## Task directions
Restate word for word the lines of the records below, starting at the line that contains "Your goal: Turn" and ending at the line that contains "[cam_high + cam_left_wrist", with both of those lines included and nothing else.

Dataset entries
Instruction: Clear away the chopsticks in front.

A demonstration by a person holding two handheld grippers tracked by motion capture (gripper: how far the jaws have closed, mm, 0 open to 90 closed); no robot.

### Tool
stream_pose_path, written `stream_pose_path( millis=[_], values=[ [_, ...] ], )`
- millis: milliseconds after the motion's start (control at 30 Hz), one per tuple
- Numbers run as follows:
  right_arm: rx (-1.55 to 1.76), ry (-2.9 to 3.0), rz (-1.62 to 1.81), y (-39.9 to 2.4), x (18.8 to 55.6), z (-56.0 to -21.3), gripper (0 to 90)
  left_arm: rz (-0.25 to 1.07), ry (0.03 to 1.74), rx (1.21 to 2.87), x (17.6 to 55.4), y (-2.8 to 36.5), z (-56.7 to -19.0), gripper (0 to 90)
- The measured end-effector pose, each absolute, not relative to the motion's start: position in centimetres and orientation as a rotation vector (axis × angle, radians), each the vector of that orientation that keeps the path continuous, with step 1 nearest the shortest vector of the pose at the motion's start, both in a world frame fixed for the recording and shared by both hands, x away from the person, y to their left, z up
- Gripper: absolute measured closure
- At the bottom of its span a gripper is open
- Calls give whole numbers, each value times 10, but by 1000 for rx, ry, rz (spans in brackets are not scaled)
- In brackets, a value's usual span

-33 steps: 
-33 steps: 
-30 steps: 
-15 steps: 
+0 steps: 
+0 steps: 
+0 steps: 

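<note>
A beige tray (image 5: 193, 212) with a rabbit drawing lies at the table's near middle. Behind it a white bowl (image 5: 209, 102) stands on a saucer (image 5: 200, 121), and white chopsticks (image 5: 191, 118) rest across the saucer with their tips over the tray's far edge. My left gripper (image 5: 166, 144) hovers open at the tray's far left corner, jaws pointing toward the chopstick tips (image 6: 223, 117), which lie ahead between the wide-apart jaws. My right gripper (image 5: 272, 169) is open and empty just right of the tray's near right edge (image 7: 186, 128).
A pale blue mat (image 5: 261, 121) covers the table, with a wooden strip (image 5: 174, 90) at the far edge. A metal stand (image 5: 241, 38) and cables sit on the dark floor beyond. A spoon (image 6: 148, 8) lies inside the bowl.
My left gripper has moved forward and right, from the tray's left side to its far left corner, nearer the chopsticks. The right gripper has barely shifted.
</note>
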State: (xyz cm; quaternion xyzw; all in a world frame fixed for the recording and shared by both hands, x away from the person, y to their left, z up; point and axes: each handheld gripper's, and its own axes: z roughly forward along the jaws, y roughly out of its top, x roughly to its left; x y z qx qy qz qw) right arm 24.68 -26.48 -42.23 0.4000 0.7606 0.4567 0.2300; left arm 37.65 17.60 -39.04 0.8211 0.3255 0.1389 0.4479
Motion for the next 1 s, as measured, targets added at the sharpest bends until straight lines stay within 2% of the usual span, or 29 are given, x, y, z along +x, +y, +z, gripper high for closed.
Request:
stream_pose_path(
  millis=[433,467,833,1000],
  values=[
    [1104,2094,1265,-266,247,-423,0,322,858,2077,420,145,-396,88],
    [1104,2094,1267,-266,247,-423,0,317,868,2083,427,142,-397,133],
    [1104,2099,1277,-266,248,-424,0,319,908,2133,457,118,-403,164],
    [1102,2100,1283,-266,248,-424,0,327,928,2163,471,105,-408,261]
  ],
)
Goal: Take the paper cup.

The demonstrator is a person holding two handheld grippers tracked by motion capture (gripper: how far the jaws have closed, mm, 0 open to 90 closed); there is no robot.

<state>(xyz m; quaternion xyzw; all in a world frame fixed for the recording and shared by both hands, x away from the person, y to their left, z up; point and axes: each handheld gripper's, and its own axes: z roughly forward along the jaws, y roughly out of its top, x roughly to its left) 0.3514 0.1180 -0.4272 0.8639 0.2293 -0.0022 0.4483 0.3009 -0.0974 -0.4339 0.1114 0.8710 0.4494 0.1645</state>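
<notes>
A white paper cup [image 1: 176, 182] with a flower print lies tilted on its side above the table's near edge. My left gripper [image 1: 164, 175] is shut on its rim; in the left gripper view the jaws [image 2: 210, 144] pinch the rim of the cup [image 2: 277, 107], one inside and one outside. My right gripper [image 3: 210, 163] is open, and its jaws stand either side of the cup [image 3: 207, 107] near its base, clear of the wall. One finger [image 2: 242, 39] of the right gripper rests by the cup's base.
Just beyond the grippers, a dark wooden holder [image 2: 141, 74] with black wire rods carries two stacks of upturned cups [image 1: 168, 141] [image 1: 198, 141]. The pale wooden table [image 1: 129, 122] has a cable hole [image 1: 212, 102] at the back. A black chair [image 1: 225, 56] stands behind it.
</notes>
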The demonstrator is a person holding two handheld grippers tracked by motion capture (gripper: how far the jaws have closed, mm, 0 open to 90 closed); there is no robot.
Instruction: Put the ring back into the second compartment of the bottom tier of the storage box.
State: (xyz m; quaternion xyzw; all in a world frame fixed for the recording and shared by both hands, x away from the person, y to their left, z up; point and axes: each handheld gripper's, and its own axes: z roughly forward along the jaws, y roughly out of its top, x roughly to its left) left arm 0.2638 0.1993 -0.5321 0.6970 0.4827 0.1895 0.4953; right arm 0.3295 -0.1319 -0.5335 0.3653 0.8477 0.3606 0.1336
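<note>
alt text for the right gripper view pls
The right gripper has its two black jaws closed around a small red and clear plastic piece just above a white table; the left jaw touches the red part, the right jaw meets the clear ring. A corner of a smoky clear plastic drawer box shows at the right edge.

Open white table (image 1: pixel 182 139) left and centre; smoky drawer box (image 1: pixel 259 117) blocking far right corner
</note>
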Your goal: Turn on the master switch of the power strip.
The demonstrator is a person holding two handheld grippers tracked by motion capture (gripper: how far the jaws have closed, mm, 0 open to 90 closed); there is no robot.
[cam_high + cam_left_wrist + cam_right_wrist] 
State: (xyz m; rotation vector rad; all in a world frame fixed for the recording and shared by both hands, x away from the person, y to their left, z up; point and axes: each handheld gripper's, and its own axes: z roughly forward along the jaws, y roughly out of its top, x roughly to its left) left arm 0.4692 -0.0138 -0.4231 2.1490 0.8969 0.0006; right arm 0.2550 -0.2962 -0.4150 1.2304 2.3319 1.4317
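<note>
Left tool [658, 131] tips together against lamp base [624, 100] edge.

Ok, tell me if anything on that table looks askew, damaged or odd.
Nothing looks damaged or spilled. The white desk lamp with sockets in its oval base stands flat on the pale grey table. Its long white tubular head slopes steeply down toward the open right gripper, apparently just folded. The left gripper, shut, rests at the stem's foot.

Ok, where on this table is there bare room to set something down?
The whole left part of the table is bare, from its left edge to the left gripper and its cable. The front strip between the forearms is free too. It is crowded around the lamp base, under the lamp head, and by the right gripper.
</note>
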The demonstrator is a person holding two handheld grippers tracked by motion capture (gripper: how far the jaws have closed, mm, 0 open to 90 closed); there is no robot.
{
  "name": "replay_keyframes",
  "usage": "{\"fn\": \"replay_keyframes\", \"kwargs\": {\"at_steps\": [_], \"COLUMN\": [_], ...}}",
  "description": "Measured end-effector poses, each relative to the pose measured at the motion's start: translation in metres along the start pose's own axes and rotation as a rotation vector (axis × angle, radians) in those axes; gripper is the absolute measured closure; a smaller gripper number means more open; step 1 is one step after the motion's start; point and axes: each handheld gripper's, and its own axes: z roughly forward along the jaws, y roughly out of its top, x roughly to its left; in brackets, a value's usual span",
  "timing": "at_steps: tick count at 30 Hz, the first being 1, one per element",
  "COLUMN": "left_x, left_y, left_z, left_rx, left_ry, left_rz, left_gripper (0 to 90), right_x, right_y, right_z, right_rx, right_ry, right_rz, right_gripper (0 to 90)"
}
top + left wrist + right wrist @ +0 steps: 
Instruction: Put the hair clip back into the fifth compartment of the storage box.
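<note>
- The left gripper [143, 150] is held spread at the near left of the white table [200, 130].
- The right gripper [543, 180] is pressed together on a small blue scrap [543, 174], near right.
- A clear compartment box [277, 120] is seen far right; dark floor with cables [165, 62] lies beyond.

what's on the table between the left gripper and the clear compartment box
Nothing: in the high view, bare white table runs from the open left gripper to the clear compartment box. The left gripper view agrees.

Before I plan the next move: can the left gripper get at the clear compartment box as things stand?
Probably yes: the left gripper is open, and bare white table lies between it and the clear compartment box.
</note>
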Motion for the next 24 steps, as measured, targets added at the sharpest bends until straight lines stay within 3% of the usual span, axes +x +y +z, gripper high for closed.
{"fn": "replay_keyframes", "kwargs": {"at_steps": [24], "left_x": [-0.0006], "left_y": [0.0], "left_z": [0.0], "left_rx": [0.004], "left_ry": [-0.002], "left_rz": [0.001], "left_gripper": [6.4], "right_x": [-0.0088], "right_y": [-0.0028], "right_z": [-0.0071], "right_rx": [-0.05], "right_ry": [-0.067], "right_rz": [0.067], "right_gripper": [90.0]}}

## Answer area
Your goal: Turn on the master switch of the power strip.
The demonstrator is a person holding two handheld grippers tracked by motion capture (gripper: how far the jaws have closed, mm, 0 open to 90 closed); there is no robot.
[cam_high + cam_left_wrist + cam_right_wrist] 

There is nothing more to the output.